Mail Archives: djgpp/1997/04/20/10:23:04
On 17 Apr 1997, Mike Collins wrote:
> In my application, a file is written to, then its handle is
> passed to a function which needs to know the length of the file.
> This function cannot close and reopen the file, however, because
> it does not know the filename, which is derived in the first
> place by a fairly complex process (reading bits of other files)
> I don't want to have to go through developing the name of the
> file in the called function.
One way is just to call `ftell'. It returns a byte position of the
last byte written to the file, which is exactly what you need.
If you insist on calling `filelength', you will need to force the file
data to be actually delivered to disk, or else the return value will
never be correct, as you have discovered. There are 3 ways that I'm
aware of to do that. One is to close the file. The other 2 are:
1) Call `fflush' and then `fsync'. This usually has the
effect of flushing the data to DOS and forcing DOS to write buffered
data to the disk.
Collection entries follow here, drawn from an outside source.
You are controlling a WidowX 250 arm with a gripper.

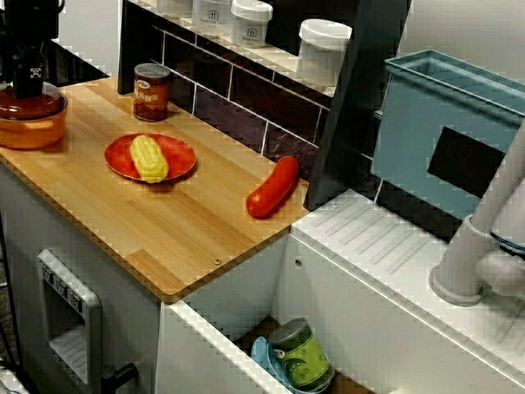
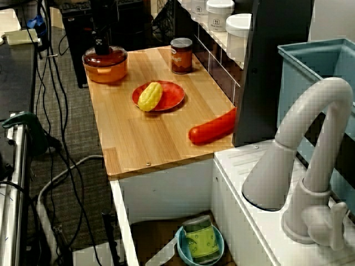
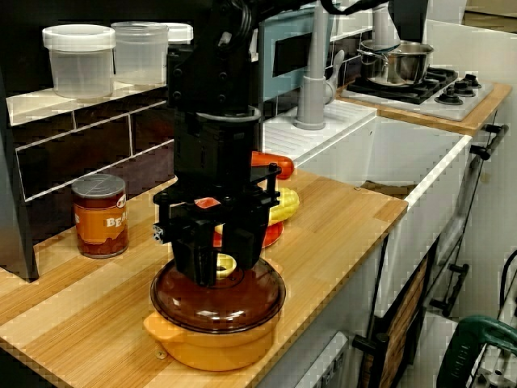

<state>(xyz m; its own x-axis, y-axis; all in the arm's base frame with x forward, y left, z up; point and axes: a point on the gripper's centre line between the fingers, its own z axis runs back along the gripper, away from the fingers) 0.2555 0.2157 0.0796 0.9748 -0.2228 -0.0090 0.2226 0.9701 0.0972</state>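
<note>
One pot, one lid, one plate, one corn, one can and one long red pepper, all on a wood counter (image 1: 164,238).

The gripper (image 3: 220,271) is down on the lid (image 3: 218,305) of the orange pot (image 3: 212,346), at the counter's end, near the can (image 3: 100,215). The lid is round, brown and see-through, with a yellow knob. The black fingers (image 3: 194,257) stand a little apart on both sides of the knob; I cannot tell if they squeeze it. The yellow corn (image 1: 148,158) lies on the red plate (image 1: 179,150). The red pepper (image 1: 272,187) lies well apart.
</note>
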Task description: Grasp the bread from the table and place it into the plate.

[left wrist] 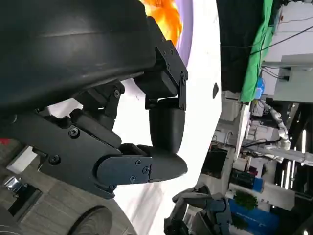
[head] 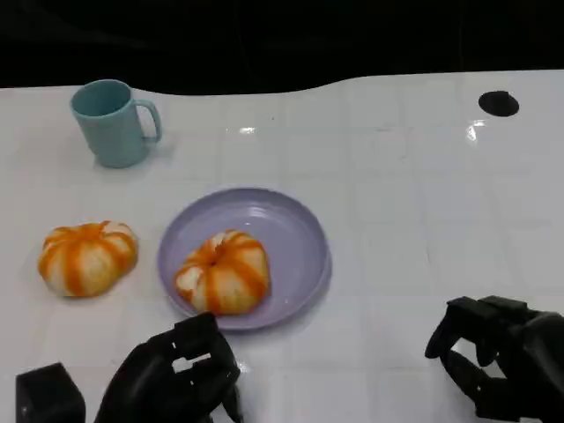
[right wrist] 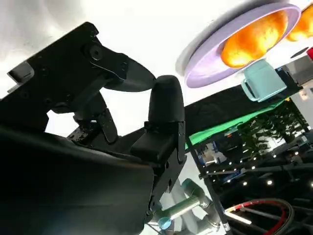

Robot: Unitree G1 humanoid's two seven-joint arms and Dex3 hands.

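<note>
Plate (head: 295, 231): lilac, mid-desk, carrying one bread (head: 224, 271) on its near-left part, so that piece looks delivered.
Second bread (head: 87, 256): on the desk (head: 423, 203) just left of the plate, apart from its rim (likely the next pickup).
Left hand (head: 176, 374): near the plate's front edge, fingers loosely apart, holding nothing.
Right hand (head: 498, 348): well right, fingers apart, empty, parked clear.
Mug (head: 113, 122): teal, upright, far left.
</note>
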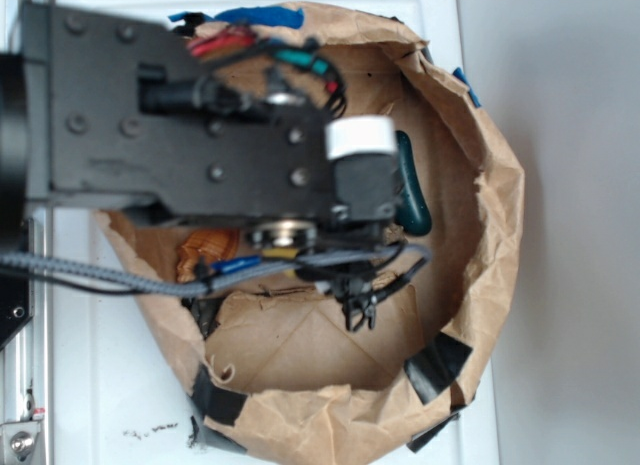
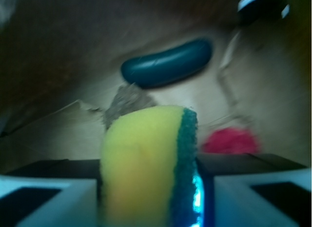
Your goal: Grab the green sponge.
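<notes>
White counter (image 1: 80, 385) carries a crumpled brown paper bag (image 1: 490, 225), taped in black at the rim; the black arm (image 1: 180, 125) reaches over its mouth and hides most of the inside. In the wrist view the gripper (image 2: 151, 188) is clamped on the sponge (image 2: 141, 158), which stands upright between the pads (image 2: 48, 197), yellow foam to the left and green layer to the right. Behind it on the bag floor lie a dark green capsule (image 2: 168, 63) and, lower right, a blurred red thing (image 2: 229, 141).

exterior straight overhead, wrist close inside, both showing paper bag (image 1: 480, 215)
</notes>
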Available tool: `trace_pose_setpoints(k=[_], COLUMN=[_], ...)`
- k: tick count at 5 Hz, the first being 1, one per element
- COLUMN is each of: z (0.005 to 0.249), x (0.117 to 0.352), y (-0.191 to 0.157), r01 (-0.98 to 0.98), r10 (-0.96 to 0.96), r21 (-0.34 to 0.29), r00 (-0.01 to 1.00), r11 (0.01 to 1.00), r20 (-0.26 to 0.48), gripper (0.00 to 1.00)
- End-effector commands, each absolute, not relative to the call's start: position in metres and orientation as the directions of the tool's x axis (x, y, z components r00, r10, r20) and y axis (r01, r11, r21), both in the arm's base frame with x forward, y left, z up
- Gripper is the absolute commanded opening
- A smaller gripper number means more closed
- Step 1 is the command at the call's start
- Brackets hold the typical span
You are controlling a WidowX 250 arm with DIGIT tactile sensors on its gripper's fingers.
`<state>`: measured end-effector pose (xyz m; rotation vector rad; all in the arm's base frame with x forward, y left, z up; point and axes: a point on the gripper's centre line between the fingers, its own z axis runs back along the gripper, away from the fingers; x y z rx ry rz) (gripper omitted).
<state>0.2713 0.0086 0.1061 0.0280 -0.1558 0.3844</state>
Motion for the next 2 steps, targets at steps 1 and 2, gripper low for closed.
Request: trace_pose_setpoints(k=[1, 2], z=[0.1479, 0.1502], x=[0.2541, 0.2455], y=[0.0318, 0.0276], r01=[-0.32, -0.305], r10=[0.32, 0.304], r21=[0.001, -0.029], r00=[0.947, 0.952], r11=[0.948, 0.952], r20=[-0.024, -0.012], gripper=[0.0, 0.0])
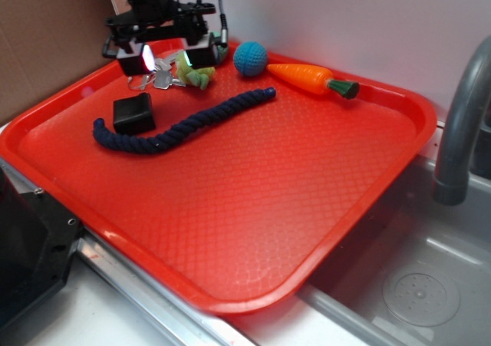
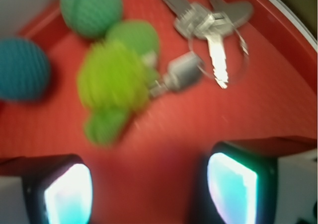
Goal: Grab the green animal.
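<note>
fuzzy yellow-green plush animal (image 2: 113, 80): far corner of red plastic tray (image 1: 322, 208), touching silver keys (image 2: 211, 28), beside teal-green knitted ball (image 2: 91, 8). black gripper (image 2: 149, 184): wide open, empty, above. also: blue knitted ball (image 1: 250, 58), orange toy carrot (image 1: 311, 78), navy rope (image 1: 184, 127), black block (image 1: 133, 114).

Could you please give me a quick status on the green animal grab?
Gripper open, empty, above tray. Green animal ahead of the fingers, not yet between them. Keys touching it, teal-green ball close by.
</note>
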Motion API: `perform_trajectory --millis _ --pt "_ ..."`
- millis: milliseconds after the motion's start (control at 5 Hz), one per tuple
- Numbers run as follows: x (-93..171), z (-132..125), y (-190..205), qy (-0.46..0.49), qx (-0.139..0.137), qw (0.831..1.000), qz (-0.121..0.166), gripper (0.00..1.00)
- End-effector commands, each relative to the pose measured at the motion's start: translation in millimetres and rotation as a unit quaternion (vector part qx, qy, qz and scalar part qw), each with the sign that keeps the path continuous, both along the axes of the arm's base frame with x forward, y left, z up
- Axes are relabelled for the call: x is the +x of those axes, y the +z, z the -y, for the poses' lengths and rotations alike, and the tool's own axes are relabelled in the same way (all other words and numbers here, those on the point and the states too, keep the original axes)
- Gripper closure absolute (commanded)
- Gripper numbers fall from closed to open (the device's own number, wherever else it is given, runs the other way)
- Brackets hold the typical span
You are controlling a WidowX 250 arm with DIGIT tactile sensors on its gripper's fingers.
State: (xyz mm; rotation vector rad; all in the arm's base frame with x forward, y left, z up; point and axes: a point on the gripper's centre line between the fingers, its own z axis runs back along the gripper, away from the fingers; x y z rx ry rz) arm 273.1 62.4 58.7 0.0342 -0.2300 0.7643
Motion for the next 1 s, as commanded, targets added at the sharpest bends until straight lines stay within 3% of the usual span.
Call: perform_trajectory --millis 0,600,800 --pt "28.3 -25.2 -10.6 0.009 0.024 0.999 0.035 0.0" --pt "30.4 -42.4 -16.3 0.025 0.029 0.999 0.031 0.01" --pt "28.3 -43.0 -20.6 0.023 0.019 0.999 0.031 1.0"
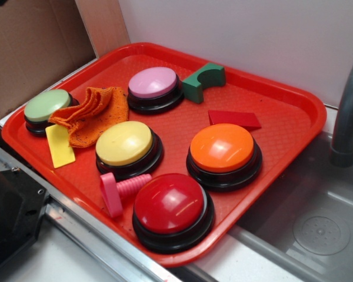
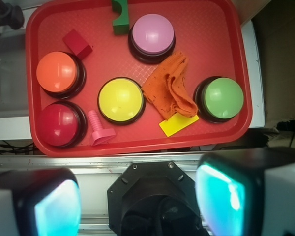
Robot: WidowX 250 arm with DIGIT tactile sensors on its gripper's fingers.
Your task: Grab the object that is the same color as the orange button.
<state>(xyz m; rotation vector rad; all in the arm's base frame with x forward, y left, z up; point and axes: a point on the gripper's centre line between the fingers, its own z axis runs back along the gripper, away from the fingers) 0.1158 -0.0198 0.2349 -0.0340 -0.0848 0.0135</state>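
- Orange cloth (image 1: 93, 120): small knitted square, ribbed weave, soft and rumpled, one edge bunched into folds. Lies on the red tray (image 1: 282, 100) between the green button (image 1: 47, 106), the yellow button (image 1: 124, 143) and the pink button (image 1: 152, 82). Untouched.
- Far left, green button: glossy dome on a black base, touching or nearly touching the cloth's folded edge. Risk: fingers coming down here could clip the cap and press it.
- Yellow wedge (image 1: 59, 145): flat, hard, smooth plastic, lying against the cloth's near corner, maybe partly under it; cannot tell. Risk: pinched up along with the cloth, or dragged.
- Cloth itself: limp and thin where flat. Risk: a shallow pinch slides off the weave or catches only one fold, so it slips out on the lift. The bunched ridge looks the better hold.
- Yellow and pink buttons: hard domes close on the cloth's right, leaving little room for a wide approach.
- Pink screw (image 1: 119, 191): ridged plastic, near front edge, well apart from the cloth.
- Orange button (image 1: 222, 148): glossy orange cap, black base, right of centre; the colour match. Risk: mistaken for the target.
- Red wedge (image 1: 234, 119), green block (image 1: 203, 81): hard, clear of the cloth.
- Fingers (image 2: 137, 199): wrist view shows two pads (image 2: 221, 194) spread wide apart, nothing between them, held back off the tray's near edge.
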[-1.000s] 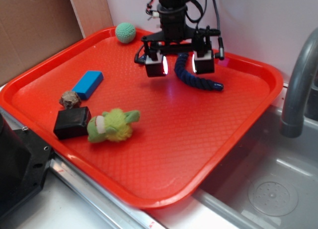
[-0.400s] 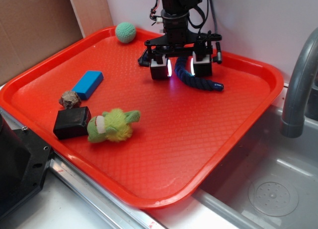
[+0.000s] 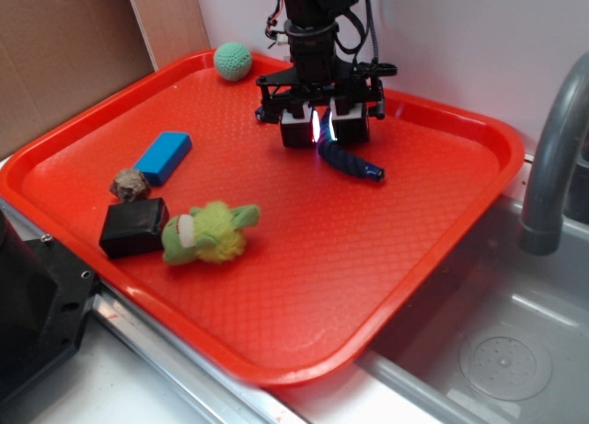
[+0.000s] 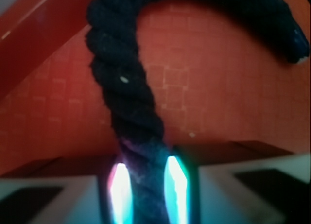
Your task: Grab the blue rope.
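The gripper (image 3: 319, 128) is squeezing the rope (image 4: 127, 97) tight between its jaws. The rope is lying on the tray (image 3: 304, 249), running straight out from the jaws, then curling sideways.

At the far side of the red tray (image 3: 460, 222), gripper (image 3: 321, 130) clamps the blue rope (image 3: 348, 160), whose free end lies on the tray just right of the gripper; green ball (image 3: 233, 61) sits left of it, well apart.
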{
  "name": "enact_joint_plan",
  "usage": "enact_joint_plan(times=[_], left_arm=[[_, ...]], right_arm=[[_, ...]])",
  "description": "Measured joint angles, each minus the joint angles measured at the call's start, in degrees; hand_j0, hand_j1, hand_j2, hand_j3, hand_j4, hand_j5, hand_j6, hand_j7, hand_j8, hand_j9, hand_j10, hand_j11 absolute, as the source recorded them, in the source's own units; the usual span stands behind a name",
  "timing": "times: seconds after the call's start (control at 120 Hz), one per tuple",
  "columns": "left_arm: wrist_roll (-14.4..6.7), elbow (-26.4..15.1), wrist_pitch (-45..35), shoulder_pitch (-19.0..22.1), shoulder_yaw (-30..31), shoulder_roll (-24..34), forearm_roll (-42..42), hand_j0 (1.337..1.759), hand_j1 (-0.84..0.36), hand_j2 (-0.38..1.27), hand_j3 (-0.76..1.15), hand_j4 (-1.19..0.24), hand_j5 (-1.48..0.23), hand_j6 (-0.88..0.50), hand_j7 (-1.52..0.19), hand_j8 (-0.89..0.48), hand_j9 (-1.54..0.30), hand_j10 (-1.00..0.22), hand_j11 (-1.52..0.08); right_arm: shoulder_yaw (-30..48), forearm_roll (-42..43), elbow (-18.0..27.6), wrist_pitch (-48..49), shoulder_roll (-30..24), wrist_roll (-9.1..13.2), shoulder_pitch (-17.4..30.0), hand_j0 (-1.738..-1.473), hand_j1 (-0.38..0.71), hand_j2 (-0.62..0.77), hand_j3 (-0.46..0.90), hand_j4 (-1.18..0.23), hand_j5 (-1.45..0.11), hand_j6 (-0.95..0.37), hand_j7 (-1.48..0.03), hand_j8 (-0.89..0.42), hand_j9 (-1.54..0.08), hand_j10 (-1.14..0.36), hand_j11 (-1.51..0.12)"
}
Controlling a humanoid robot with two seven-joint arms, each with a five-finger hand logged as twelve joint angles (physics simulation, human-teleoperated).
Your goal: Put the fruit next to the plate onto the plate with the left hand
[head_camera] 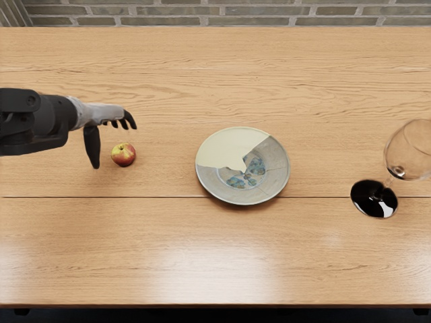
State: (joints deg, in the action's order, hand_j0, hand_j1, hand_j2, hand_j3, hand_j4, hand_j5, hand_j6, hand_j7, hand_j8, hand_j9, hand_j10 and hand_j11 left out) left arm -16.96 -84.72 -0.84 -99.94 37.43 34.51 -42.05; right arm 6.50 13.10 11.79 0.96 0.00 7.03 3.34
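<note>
A small red and yellow apple (123, 154) rests on the wooden table, left of a round cream and grey plate (269, 182) with a blue patch near its middle. My left hand (108, 131) comes in from the left edge and hovers just above and left of the apple. Its fingers (126, 122) are spread over the fruit and the thumb hangs down beside it, with a small gap to the apple. The hand holds nothing. The plate carries no fruit.
A wine glass (407, 151) with a dark base (374, 199) stands tilted at the right edge of the table. A brick wall runs along the back. Bare wood stretches in front of the plate and apple.
</note>
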Motion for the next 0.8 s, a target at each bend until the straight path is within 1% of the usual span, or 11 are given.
enact_joint_plan(times=[0.042,0.183,0.292,0.383,0.467,0.717,0.8], left_arm=[[-0.01,0.72,-1.39,1.07,0.41,-1.09,-0.6,1.658,0.03,0.05,0.0,-0.27,-0.35,-0.27,-0.35,-0.27,-0.35,-0.27,-0.35],[-0.05,2.6,-6.01,1.34,2.45,-3.23,-1.69,1.658,0.02,0.06,0.0,-0.28,-0.36,-0.28,-0.36,-0.28,-0.36,-0.28,-0.36],[-0.03,4.05,-8.2,3.39,3.21,-6.07,-1.93,1.658,0.0,0.06,0.0,-0.29,-0.38,-0.29,-0.38,-0.29,-0.38,-0.29,-0.38],[-0.01,6.29,-9.17,5.1,3.45,-8.23,-2.39,1.658,-0.01,0.06,0.0,-0.3,-0.39,-0.3,-0.39,-0.3,-0.39,-0.3,-0.39],[-0.01,7.85,-9.87,6.01,3.54,-8.95,-2.94,1.658,-0.01,0.06,0.0,-0.3,-0.39,-0.3,-0.39,-0.3,-0.39,-0.3,-0.39],[0.14,10.74,-10.44,9.35,3.44,-12.05,-3.69,1.658,-0.02,0.06,0.0,-0.31,-0.4,-0.31,-0.4,-0.31,-0.4,-0.31,-0.4],[0.31,12.29,-10.59,10.59,3.31,-12.97,-4.2,1.658,-0.02,0.06,0.0,-0.31,-0.4,-0.31,-0.4,-0.31,-0.4,-0.31,-0.4]], right_arm=[[0.0,0.0,0.0,0.0,0.0,0.0,0.0,-1.658,-0.31,-0.01,0.0,-0.03,-0.04,-0.03,-0.04,-0.03,-0.04,-0.03,-0.04],[0.0,0.0,-0.01,0.0,0.0,0.0,0.0,-1.658,-0.31,-0.01,0.0,-0.03,-0.04,-0.03,-0.04,-0.03,-0.04,-0.03,-0.04],[0.0,0.0,0.0,0.01,0.0,0.0,0.0,-1.658,-0.31,-0.01,0.0,-0.03,-0.04,-0.03,-0.04,-0.03,-0.04,-0.03,-0.04],[0.0,0.0,0.0,0.01,0.0,0.0,0.0,-1.658,-0.31,-0.01,0.0,-0.03,-0.04,-0.03,-0.04,-0.03,-0.04,-0.03,-0.04],[0.0,0.0,0.0,0.01,0.0,0.0,0.0,-1.658,-0.31,-0.01,0.0,-0.03,-0.04,-0.03,-0.04,-0.03,-0.04,-0.03,-0.04],[0.0,0.0,0.01,0.01,0.0,0.0,0.0,-1.658,-0.31,-0.01,0.0,-0.03,-0.04,-0.03,-0.04,-0.03,-0.04,-0.03,-0.04],[0.0,0.0,0.0,0.01,0.0,0.0,0.0,-1.658,-0.31,-0.01,0.0,-0.03,-0.04,-0.03,-0.04,-0.03,-0.04,-0.03,-0.04]])
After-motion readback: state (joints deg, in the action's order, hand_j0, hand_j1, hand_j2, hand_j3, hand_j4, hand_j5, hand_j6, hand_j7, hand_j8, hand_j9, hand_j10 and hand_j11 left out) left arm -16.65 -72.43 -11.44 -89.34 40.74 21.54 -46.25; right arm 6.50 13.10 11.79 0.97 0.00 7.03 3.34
Note that `fflush' alone is NOT enough!
2) Duplicate the file handle using `dup', then close the other
handle. This has the same effect as `fclose', but you retain the
handle.
> Another thing that works under Power-C but did not under DJGPP
> was to do with trunkation of a file using chsize(). The
> returned value was different if I closed the file with
> fclose(fp) (returned zero) or with close(fileno(fp))
Don't do that! Don't *ever* call `close' on a file which was open
with `fopen', because `fopen' does a lot of additional bookkeeping
that needs to be undone by `fclose'.
> but the trunkation didn't work in either case.
I don't understand why did you even need to call `ftruncate'. It is
seldom needed, because writing to a file truncates it at the point of
the last write. Please tell more about your problem.